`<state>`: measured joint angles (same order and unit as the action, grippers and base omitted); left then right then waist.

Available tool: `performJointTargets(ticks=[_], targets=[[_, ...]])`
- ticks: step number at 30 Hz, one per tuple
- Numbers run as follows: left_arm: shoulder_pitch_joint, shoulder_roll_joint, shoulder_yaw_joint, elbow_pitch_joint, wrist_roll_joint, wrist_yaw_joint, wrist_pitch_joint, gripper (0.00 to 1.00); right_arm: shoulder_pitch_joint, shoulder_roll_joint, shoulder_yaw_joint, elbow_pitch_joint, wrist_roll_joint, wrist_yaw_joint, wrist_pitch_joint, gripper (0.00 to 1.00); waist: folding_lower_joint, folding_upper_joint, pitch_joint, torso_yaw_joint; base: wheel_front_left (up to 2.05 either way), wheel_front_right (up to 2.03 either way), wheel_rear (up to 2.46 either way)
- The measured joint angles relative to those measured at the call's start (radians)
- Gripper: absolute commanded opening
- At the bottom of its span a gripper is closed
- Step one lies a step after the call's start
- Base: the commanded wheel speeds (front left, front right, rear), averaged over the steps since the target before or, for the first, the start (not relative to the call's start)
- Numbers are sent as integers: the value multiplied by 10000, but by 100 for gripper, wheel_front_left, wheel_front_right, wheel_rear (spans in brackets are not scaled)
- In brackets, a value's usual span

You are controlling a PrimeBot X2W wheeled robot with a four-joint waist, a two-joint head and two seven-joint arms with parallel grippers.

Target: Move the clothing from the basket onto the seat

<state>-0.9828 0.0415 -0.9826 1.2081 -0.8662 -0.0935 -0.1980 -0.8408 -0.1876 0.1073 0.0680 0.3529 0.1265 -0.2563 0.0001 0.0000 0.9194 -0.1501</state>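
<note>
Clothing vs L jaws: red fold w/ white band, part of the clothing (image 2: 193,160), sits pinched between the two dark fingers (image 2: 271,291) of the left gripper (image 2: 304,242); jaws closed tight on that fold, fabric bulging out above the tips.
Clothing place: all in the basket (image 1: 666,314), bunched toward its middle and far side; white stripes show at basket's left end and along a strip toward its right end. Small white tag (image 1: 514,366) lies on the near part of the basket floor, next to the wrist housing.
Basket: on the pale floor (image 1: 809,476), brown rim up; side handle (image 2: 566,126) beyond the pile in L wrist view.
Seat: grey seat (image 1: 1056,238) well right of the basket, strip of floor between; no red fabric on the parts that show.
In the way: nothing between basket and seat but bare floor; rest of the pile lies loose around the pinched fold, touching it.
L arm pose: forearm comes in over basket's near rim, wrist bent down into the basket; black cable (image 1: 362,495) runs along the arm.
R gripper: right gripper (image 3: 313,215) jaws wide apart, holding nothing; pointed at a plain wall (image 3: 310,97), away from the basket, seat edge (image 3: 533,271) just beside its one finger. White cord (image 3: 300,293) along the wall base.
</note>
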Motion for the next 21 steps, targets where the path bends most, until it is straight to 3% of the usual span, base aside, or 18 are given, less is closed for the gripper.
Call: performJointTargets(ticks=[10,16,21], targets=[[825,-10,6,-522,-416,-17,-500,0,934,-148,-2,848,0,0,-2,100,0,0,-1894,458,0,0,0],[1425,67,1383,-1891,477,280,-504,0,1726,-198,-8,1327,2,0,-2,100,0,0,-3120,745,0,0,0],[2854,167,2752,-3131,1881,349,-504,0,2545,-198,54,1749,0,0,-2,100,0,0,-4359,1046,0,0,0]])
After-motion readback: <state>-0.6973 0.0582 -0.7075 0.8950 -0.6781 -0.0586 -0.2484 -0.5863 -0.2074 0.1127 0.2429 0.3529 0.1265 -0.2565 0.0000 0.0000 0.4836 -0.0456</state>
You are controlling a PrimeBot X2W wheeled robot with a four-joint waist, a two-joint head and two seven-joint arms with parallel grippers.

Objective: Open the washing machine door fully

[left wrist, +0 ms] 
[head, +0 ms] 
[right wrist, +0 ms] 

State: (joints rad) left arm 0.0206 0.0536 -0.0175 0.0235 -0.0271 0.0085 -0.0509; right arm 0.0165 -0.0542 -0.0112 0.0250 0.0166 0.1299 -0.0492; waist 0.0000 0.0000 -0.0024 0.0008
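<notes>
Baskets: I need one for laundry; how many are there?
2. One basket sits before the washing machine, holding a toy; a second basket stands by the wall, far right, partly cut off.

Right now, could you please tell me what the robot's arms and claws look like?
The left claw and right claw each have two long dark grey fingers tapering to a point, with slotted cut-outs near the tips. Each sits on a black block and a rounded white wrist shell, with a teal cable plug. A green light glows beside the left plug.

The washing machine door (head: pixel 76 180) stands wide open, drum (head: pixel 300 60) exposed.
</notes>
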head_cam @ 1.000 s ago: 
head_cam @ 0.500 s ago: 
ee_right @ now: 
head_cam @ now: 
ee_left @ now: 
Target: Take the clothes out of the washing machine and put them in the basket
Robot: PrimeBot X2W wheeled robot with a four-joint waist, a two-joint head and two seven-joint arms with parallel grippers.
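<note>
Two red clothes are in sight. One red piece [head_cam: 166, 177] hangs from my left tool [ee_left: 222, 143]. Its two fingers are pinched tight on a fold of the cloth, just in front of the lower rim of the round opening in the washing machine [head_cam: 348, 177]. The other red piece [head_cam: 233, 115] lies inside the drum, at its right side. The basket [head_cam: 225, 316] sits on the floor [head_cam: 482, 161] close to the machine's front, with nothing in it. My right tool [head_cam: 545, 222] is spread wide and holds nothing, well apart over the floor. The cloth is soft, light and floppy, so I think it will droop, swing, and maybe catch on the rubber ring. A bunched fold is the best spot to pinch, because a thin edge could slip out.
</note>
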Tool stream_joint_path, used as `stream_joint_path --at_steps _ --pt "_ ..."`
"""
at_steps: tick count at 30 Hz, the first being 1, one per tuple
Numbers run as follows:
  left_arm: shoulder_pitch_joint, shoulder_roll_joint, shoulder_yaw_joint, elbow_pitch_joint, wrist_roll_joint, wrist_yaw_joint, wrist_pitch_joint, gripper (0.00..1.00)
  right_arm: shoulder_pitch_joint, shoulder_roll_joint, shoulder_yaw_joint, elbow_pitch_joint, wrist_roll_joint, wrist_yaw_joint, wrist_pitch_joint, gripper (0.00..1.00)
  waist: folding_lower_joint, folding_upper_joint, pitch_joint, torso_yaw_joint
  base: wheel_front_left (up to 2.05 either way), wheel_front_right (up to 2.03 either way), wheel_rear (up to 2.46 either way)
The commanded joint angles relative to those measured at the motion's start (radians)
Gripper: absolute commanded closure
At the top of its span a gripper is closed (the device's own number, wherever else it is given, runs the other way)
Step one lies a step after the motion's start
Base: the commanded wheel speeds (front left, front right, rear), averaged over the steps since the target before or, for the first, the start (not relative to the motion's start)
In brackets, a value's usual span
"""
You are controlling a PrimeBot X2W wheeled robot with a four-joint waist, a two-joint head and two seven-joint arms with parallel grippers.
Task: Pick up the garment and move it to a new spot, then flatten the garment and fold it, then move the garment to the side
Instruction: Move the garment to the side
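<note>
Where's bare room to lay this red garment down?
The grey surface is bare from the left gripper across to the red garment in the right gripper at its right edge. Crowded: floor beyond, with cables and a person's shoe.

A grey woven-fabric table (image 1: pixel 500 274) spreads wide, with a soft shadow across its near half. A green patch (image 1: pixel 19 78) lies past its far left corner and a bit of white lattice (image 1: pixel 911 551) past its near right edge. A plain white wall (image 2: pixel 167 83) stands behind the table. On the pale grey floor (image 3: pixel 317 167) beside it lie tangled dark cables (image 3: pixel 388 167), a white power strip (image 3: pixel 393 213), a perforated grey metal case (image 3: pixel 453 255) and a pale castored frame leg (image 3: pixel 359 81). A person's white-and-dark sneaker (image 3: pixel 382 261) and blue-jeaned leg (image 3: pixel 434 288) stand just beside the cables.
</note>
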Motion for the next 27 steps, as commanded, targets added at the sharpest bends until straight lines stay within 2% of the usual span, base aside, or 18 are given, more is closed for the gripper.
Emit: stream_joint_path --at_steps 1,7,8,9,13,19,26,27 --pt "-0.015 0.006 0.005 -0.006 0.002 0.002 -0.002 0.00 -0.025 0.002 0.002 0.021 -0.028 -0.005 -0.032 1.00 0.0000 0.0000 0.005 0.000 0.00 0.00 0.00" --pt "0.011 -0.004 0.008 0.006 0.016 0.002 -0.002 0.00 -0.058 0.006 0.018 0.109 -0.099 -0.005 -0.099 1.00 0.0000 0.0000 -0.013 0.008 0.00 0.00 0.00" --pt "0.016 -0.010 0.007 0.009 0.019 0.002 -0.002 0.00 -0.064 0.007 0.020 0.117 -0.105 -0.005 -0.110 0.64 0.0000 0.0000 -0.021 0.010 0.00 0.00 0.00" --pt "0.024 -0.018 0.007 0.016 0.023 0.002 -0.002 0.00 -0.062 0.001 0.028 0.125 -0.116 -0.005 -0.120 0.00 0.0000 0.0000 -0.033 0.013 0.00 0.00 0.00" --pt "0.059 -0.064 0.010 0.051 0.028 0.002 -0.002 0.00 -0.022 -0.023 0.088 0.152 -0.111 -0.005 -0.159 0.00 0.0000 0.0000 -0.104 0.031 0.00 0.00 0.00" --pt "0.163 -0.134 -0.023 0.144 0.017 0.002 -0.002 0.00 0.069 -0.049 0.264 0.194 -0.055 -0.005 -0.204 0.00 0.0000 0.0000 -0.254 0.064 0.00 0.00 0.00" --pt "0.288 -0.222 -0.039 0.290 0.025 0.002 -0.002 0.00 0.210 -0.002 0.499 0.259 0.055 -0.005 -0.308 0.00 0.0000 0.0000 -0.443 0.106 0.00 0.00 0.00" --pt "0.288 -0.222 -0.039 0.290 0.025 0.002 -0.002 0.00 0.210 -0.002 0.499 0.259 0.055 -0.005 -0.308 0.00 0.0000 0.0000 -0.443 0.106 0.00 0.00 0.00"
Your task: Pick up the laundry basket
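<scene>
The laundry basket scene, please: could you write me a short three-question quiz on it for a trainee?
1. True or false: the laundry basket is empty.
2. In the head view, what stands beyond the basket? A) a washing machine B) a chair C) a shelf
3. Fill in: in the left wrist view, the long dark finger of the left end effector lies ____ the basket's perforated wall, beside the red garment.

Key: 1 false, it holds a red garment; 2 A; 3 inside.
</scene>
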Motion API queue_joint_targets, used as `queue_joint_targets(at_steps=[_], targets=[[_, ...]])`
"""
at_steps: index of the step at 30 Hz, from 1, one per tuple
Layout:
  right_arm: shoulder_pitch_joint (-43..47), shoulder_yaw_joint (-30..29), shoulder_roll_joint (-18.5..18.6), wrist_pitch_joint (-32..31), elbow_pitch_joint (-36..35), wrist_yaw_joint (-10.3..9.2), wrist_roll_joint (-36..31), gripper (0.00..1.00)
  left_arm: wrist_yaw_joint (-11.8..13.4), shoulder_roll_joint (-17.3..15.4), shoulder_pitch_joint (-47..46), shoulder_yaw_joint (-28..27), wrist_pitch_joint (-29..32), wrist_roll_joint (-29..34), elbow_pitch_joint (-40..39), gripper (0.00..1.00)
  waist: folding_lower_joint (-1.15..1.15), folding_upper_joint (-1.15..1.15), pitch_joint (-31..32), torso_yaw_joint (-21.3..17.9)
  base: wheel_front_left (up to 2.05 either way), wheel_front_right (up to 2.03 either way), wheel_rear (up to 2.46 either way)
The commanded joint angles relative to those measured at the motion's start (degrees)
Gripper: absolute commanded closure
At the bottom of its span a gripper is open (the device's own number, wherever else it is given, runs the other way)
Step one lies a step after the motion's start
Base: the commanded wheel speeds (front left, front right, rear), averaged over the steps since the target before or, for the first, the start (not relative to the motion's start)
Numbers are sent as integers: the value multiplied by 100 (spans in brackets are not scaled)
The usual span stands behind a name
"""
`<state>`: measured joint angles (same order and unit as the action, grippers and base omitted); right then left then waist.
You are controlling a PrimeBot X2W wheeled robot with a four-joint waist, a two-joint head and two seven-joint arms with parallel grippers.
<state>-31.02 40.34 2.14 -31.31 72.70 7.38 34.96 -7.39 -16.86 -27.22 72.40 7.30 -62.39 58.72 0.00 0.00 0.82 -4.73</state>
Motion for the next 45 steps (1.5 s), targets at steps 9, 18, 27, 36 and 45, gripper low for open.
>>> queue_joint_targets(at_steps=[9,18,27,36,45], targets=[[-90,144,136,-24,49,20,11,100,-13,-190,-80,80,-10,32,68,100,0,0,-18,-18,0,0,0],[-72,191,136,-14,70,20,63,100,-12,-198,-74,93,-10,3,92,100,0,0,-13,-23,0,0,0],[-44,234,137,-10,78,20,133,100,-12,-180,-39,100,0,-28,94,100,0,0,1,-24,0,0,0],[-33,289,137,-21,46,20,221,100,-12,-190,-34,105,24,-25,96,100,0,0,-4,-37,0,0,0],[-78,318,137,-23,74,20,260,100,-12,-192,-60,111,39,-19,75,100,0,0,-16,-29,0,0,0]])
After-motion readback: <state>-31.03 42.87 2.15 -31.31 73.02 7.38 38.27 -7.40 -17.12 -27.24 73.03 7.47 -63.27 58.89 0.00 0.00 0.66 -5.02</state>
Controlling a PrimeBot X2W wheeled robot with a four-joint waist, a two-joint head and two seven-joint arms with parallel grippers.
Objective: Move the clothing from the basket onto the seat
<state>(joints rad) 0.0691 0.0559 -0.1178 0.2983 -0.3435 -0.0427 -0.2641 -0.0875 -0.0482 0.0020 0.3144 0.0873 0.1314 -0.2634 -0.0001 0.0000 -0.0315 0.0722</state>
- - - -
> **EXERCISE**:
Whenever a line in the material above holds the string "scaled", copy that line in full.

> **TASK SOLUTION**:
- Numbers are sent as integers: the value multiplied by 10000, but by 100 for gripper, wheel_front_left, wheel_front_right, wheel_rear (spans in brackets are not scaled)
Numbers are sent as integers: the value multiplied by 100 (spans in brackets are not scaled)

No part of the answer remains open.